Chapter 3
The Courage to Follow my Heart
Upon graduation from college, I searched for a meaningful way of using my art and did my own career counseling through reading and working as an occupational therapy aide. I read an amazing book by Joni Eareckson, a woman who learned to be an artist despite experiencing quadriplegia from a spinal cord injury. Her occupational therapist showed her how to use a mouth stick to paint and draw. She became an accomplished healing artist.
A patient on the mental health unit where I was working saw that I was reading Joni’s book. She offered me her ticket to her church’s mother-daughter banquet where I was able to actually meet Joni, the banquet speaker. This experience inspired me to return to graduate school at Western Michigan University to study occupational therapy. Some people in my life were afraid it would be too difficult for me, but I listened to my own voice, followed my heart, and ventured far from my home with my memories to climb by.
Memories to Climb By
The trees of my childhood created a fertile place for imagination and exploration. They hold images of safely swaying above the world and being embraced by nature. Steadfastly they stood, a boundary for our neighborhood ballfield. The challenge of the climb was always there. Generously giving a gift of a new world view, they never asked for anything in return.
One day someone decided we needed more shopping. They bulldozed a path, ignoring the aesthetics by leaving shale, like a hugh scar. A background of metal cages and Taco Bell try to pierce the woods. The world view now includes Super Kmart.

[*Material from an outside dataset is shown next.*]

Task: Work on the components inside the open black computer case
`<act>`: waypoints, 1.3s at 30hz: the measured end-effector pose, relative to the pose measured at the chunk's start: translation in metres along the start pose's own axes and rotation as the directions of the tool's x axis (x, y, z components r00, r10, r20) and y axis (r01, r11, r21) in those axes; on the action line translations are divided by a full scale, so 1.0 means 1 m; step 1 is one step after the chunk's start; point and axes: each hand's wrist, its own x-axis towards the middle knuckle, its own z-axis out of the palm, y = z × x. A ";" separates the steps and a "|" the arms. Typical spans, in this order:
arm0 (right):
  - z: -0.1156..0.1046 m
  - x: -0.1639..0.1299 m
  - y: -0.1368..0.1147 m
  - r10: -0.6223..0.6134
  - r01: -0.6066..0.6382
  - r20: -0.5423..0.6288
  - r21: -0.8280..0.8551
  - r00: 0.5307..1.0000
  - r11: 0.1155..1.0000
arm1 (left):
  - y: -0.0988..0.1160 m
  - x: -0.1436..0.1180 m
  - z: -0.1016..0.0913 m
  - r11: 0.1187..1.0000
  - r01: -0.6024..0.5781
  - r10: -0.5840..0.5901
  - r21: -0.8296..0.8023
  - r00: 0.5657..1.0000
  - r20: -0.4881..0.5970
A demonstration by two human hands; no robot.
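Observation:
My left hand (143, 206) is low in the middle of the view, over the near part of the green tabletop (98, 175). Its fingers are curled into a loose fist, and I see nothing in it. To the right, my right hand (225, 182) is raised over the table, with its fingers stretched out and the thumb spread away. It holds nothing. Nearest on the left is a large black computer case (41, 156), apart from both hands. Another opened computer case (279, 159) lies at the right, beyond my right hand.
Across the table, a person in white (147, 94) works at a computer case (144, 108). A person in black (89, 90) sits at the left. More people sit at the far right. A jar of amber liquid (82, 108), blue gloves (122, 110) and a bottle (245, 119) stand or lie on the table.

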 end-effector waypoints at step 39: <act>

Somehow they endure. Time is on their side. They gradually begin to camouflage the scar; always giving me memories to climb by.
by Susan Sholle-Martin
Memories to Climb By - watercolor
The first semester of graduate school, I faced the challenge of experiencing a concussion from being in a head on car collision caused by an uninsured drunk driver. I discovered later in life that it probably also caused a misalignment of my pelvis and spine. The next year during my occupational therapy fieldwork in Denver, Colorado, I broke a metatarsal bone in my left foot. Despite these challenges, I earned a master’s of occupational therapy degree. And I also met a wonderful group of graduate classmates who became lifelong friends.
While at Western Michigan University, I also took a graduate watercolor class with Lou Rizzolo, Professor of Art, who became one of my most important art mentors. He supported my development as an artist as I began embracing art as a multi-dimensional, multi-sensory process. I played the piano and started to listen to the classical piano music by Chopin that I loved. While meditating to the music and listening with eyes closed I envisioned it in my mind, and then created it as a visual form of art. (see Chopin watercolor collage below). In this class I also expanded my watercolor paintings to include more textures and multi-media materials. This experience was another type of transformation art and lead to a Transforming Music Series in 2002.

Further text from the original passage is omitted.